Historical story

Find of 3.3-million-year-old carved stones shows that prehistoric man's predecessors already made stone tools

Predecessors of prehistoric man already manufactured tools. This is shown by the discovery of 3.3 million-year-old carved stones, from the period before hominins of the genus Homo made their entrance on earth. Until now it was thought that the Homo habilis made the first stone tools.

Stone tools dating back 3.3 million years have been discovered in Kenya. That is 700,000 years older than the oldest carved stones known to date, and older than the first hominins belonging to the genus Homo. be counted. It means that the predecessor of the oldest known prehistoric man was already capable of working stones. Until now, the oldest tools were attributed to the Homo habilis ('the handy man') who appeared on the scene 2.8 million years ago.

Nutcrackers

Pieces of the discovered stones have clearly been deliberately knocked off, the French, American and Kenyan scientists wrote in Nature. yesterday. Characteristic is the somewhat clumsy way in which this apparently happened, and especially the size of some tools; there are copies of 15 kilos. The carved stones probably served as hand axes, hammers or anvils. Our distant ancestors used them, for example, to crack nuts or break open tubers, the researchers think.

Scientists cannot say who used the tools. However, they do have ideas. Near the find, less than a kilometer away, a 3.3-million-year-old skull of the Kenyanthropus platytops was discovered in 1999. found, and later more skull fragments and some teeth. But it could also be the Australopithecus afarensis from the same epoch, a similar, somewhat lanky ape-like. Or maybe it was a primeval man, who for the Homo habilis lived but simply hasn't been discovered yet.

Modern apes such as gorillas and chimpanzees are known to regularly use branches or rocks as tools. However, it is never described that they process material to make their own tools.

Old age

The age of the stones could be determined quite accurately. They were in a sediment pile that contained volcanic ash, among other things, and these can be dated very well. The researchers arrived at an age between 3.33 and 3.11 million years.

This age is not entirely unexpected. Previously, bones of prey animals were found from the same period, which appeared to have been worked with sharp objects. There were already indications that hominins already used stone blades or scrapers.
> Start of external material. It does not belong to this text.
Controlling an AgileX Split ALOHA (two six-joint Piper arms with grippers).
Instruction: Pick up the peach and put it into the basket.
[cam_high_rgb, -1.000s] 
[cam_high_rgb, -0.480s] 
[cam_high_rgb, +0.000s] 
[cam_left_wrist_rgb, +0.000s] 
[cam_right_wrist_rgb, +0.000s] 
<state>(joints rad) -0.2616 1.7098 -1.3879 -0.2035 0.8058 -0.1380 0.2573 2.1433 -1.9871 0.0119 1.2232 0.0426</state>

What is unexpected is the environment in which they apparently worked the stones. The site was a forest area 3.3 million years ago. Until now, it was assumed that the hominins only started making tools when they moved from the forest - where there was enough fruit - into the savannah, and became dependent on a diet with a lot of meat.

New questions

It is not yet clear why tools were needed, and for whom tools weighing 15 kilos made life more convenient is still something that still needs to be investigated. And what does all this say about the development of intelligence? “With these kinds of finds you don't solve questions, but you create new ones”, as Chris Lepre of Columbia University, one of the authors of the article, puts it in the press release of his University.